VACCA noted that the criminal exclusion provisions may disproportionately
impact Aboriginal and Torres Strait Islander survivors, due to the
overrepresentation of Aboriginal people in the justice and prison systems.
Multiple submitters and witnesses argued that, as non-sexual physical
abuse is taken into account in assessing the redress payment amount, cultural
abuse should also be taken into account:
The sexual abuse of Aboriginal children must be seen in
tandem with the cultural abuse that occurred when children were removed on the
basis of their Aboriginality, deliberately ensuring disconnection from family,
community, culture and land—removing critical, protective and resilient
features from Aboriginal children.
People with disability
Communication barriers for people with disability was raised by People
with Disability Australia (PWDA), which noted that requires supports 'could
include independent individual advocates, interpreters, augmentative or
alternative communication devices, or other decision-making supports'. PWDA
pointed out the importance of ensuring good access to the Redress Scheme for 'people
with disability who have experienced numerous barriers when attempting to
access other justice system responses'.
Children and Young People with Disability Australia (CYDA) agreed with
this view, and submitted 'it is critical to ensure that all elements of the
Scheme are accessible to people with disability.

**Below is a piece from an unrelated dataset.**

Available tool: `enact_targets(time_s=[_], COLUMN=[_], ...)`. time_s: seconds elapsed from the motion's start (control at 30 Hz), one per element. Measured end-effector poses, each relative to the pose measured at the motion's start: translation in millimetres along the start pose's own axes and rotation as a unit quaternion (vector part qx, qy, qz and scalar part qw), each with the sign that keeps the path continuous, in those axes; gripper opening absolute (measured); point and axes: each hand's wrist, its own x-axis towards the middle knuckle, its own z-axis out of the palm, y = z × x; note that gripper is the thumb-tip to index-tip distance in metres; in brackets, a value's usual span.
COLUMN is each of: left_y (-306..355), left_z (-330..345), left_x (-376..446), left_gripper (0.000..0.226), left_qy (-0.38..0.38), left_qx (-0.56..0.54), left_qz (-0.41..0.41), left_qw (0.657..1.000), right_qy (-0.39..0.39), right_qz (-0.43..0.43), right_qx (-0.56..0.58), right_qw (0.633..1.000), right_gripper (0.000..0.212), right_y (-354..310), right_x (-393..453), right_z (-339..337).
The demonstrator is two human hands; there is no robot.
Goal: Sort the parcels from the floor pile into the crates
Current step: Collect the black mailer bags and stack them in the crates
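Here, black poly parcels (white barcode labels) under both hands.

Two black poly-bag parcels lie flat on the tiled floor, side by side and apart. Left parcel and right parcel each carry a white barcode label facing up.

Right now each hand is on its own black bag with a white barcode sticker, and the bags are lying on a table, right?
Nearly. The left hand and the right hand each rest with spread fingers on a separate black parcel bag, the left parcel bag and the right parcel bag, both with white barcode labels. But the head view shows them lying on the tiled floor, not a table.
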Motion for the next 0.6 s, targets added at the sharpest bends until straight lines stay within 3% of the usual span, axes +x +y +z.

This includes specific
supports to access information and support regarding the Scheme and during the
application and response stages'.  CYDA recommended a review be undertaken to ensure all aspects of the Redress
Scheme is accessible to people with disability.
PWDA also recommended that Redress Scheme staff should receive 'trauma
informed disability awareness training and education', submitting:
This training would emphasise the importance of clear
communication and using plain English, even when the topic at hand is quite
complex. This would help to communicate what the Redress Scheme is, how
decisions are made, and what the process involves. This may in turn help to
manage the expectations of survivors with disability enquiring about the
PWDA further recommended that where people providing direct personal
responses will be required to have received cultural awareness training,
sensitivity training and training about the nature and impact of child sexual
abuse and the needs of survivors, these individuals should also receive
disability awareness training.
The Department noted to the committee that existing Royal Commission
services, which would be incorporated into the Redress Scheme, included some
specialist services that work with Indigenous people, in remote areas and with
people with a disability.
YMCA submitted that the use of the assessment matrix and the civil
liability release are of particular relevance when considering the applications
of minors for redress. YMCA submitted that the assessment of abuse severity,
the scheme operator is required to consider issues such as 'permanent or
non-permanent physical injury; infertility; mental health problems such as
chronic PTSD; substance abuse; sexual dysfunction; chronic unemployment; and
difficulty with intimacy'. YMCA contends a 'determination with respect to these
impacts cannot be made in the circumstances of a minor applying for redress.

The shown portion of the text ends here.